JLL exec says high occupancy rates to create more jobs
Metro Manila’s office market is making a record growth if the high occupancy rates are any indication.
This was revealed by JLL Regional Director and Head of Project Leasing Sheila Lobien, who says the high demand for office space from last year has caused land and property values, as well as rental rates, to peak.
More than that, it speaks of a healthy property market that has been given life by the millions of investments landing in the country.
According to Lobien, the main driver of the office market is still the Business Process Outsourcing (BPO) industry which accounts for 80 to 90 percent of office demand.
BPOs accounted for 600,000 sq.m. in office space, up from 500,000 sq.m. in 2016. Also credited for the surge in office space rentals are Chinese investors who are coming in droves to put their money into the online gaming industry.

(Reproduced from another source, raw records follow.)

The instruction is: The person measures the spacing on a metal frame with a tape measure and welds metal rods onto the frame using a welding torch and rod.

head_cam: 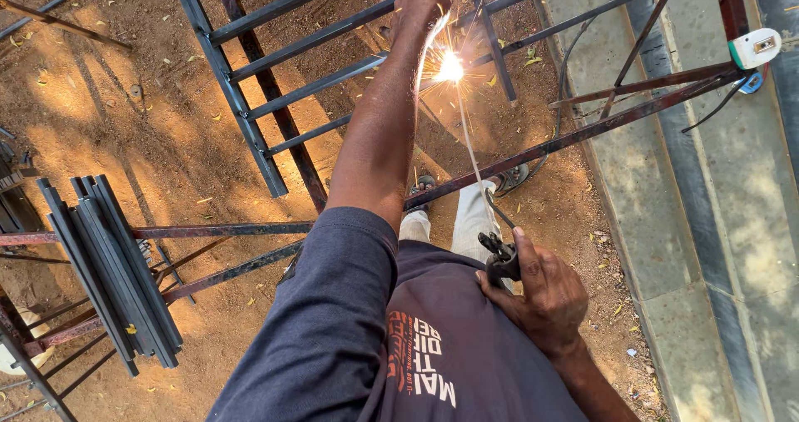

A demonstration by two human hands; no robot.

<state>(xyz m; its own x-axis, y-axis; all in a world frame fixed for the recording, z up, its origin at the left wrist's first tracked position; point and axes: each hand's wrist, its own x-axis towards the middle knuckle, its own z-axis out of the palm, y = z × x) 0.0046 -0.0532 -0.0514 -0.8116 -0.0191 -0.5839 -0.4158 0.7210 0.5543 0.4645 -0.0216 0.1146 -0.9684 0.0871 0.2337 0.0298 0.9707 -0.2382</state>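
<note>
Welding rod, thin, stiff, hot at its sparking tip at 12 o'clock against the heavy rigid steel frame; right hand clamped on the holder, left hand fisted on a frame bar.

A stack of dark grey steel flat bars lies across a rusty metal trestle at the left edge of the bare brown dirt ground. A white and green boxy device rests on a rusty rail at the upper right, above a grey concrete strip.
</note>
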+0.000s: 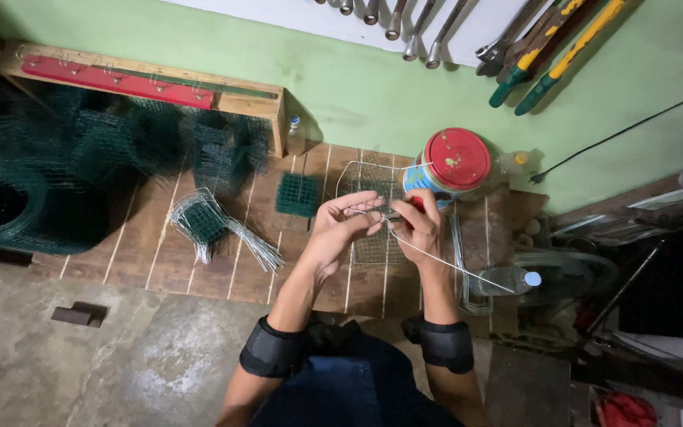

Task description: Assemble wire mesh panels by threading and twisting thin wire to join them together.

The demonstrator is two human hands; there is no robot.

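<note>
— Fingers first: what do they grip?

— Fingers point(355, 207) of the left hand point(340, 228) are pinched together on the bent end of a long thin silver wire point(444, 261), lifted just above the wooden plank worktop point(160, 237). The right hand point(419, 225) is clamped round a small red-handled tool point(413, 207), probably pliers, whose tip meets the wire between the two hands.

— Why held up like that?

— It looks as if one hand steadies the wire while the other works the bend; the free length trails off to the person's right, clear of the hands.

— And beneath?

— A flat silver wire-mesh panel point(373, 247) lies directly under the hands. Just beyond them stands a round tin with a red lid point(450, 166). To the left lie a small square of green mesh point(297, 194) and a bundle of cut silver wires point(223, 229), near enough to reach. Dark green mesh rolls point(33, 190) sit well apart on the far left.
</note>
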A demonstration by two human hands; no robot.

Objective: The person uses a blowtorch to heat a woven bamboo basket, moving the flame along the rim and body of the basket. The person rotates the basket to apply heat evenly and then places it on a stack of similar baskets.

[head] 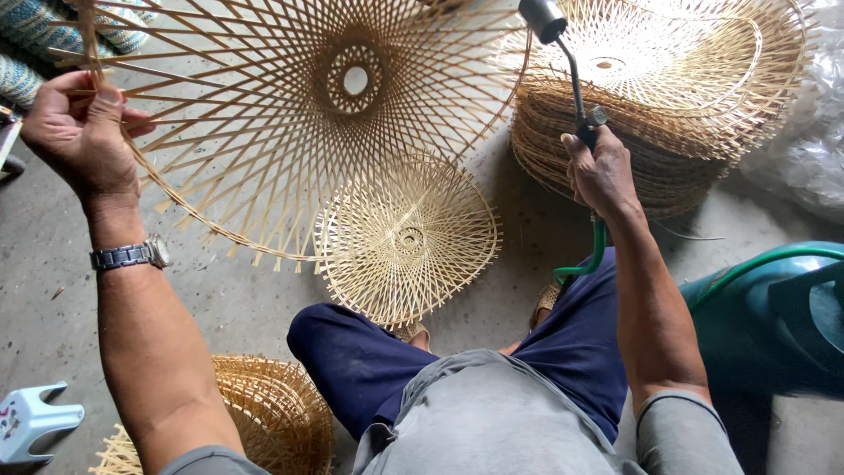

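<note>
A small plastic stool (pixel 31 420) is seen on the floor (pixel 246 299) at far left. The left hand (pixel 79 132) is closed on the rim of one large woven frame (pixel 299 114), held tilted, spreading rightward from that hand. A smaller frame (pixel 409 237) leans below it; another pile (pixel 264 409) lies by the left arm. The right hand (pixel 602 171) is wrapped around a torch (pixel 567 62), its nozzle at the frame's right edge, so this hand is nearer that edge. One stack (pixel 668 114) and a green tank (pixel 774 317) are set at right.
</note>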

Leading the race for most coveted office areas is Makati, followed by Bonifacio Global City whose main selling point is the good work-play area. The Bay Area is becoming the go-to site for gaming investors while Alabang has become a preference due to the improved road infrastructure to and from the area.
Quezon City, on the other hand, is enjoying the biggest BPO population owing to its large number of residential areas and universities. Townships are also booming in Quezon City – where pocket spaces, retail, mall, and schools are being built on one site to ease the population’s everyday commute.

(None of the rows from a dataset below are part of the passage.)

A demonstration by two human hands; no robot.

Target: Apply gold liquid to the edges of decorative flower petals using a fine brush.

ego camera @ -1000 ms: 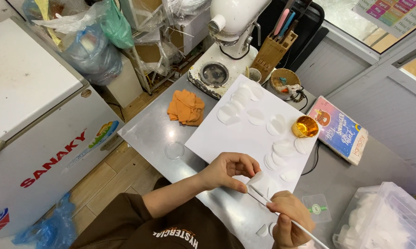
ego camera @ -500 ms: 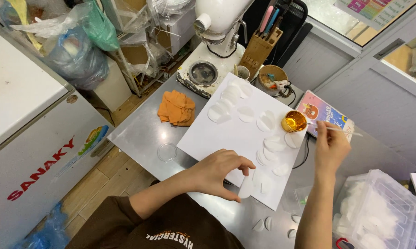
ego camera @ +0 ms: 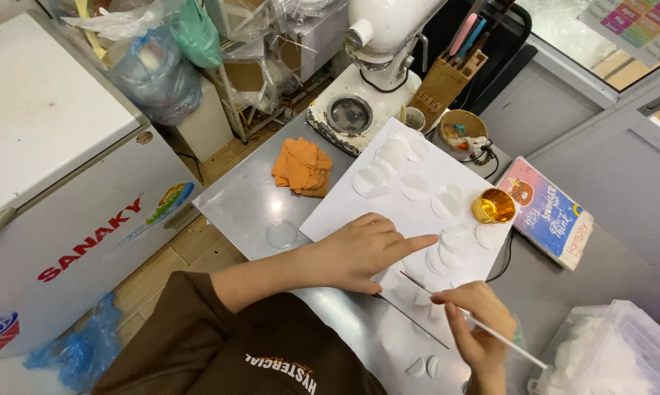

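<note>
The left hand [ego camera: 359, 252] lies flat, fingers spread, on the white sheet [ego camera: 344, 212] at its near edge. The right hand [ego camera: 476, 322] pinches one thin brush [ego camera: 454, 311]. One gold cup [ego camera: 493, 206] sits by the sheet's right edge.

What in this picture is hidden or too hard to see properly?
- White sheet, head view: part of it lies under the left hand.
- Thin brush: its tip is too fine to make out; the right hand covers the middle.
- Clear plastic tub: cut off by the frame's corner.
- Small gold pot: contents too small to tell.
</note>
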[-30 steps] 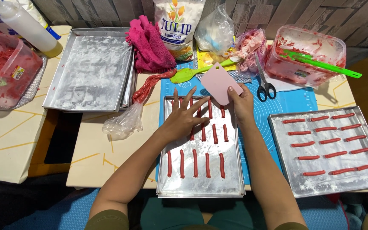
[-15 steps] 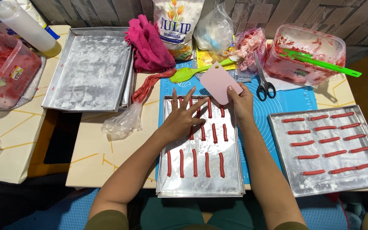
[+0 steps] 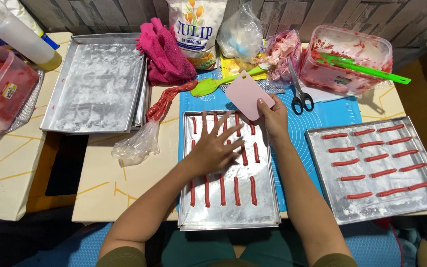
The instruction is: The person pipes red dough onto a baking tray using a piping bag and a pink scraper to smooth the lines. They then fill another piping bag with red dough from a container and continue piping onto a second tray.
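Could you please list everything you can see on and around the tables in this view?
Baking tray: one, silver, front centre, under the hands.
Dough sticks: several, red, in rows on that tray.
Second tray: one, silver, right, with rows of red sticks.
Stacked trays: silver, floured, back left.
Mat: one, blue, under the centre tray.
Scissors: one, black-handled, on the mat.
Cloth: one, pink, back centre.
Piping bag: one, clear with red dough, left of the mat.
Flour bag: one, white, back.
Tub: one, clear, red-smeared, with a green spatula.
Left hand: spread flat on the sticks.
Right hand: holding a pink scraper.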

With the influx of investments in need of office spaces comes the creation of more job opportunities for Filipinos who have been lauded in many parts of the globe. According to Lobien, the Philippine population is very young, very skilled and proficient in the English language. Labor costs are also very affordable.

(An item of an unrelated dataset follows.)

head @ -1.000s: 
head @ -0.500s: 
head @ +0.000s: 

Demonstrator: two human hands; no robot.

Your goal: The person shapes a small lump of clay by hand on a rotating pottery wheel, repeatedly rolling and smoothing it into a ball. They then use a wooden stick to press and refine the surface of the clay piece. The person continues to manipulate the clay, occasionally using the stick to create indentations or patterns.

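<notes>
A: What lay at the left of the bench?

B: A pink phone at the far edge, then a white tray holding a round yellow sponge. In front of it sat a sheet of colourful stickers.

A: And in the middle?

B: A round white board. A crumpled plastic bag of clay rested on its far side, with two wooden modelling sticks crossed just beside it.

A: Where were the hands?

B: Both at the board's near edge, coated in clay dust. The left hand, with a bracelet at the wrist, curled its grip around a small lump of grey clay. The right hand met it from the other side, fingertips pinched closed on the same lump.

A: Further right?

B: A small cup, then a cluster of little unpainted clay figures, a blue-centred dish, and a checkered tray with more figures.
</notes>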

Lobien says that talent is never lacking in the Filipino, even in Metro Manila’s outskirts like Bulacan, Laguna, Cavite and Clark in Pampanga which are being eyed intensively by investors who are looking to expand their operations outside the metropolis.
Lobien explains that aside from the impressive skills of locals, cheaper labor cost, as well as lower rental rates, have been the main drivers for businesses to set up site in Metro Manila’s outlying areas. Lobien takes special note of Clark which has seen the rise of many industrial sites, office buildings, hotels, and residential developments owing to its accessibility via land, air and sea.
She further shared that Cebu has what it takes also to become the next powerhouse in terms of location for the BPO industry. Lobien observed that the infrastructure slated by the current administration’s “Build, Build, Build” program will further make the country even more competitive as global BPO destination.
“The railway planned from Tutuban going northwards will definitely make the Bulacan-Clark-Subic corridor in the North a natural BPO destination. Cebu, owing to its large English-speaking local population, the presence of an enhanced international airport and seaports and the planned infrastructure to connect it with the other islands in the Visayas will definitely become a hotter destination for BPO locators,” Lobien said.
Whatever the demand, JLL is the best company to fulfill it. As a Fortune 500 company whose width and depth of expertise in property consulting in the Philippines goes back 20 years, JLL makes sure real estate investors and developers get the best possible returns.
This means filling up a building at the fastest time possible- and with the best tenant mix. Using their time-tested research capabilities and their market expertise, JLL advises investors on the “must-haves” of a building - with the goal of landing the most reputable tenants who will pay optimal rents for a very long period of time.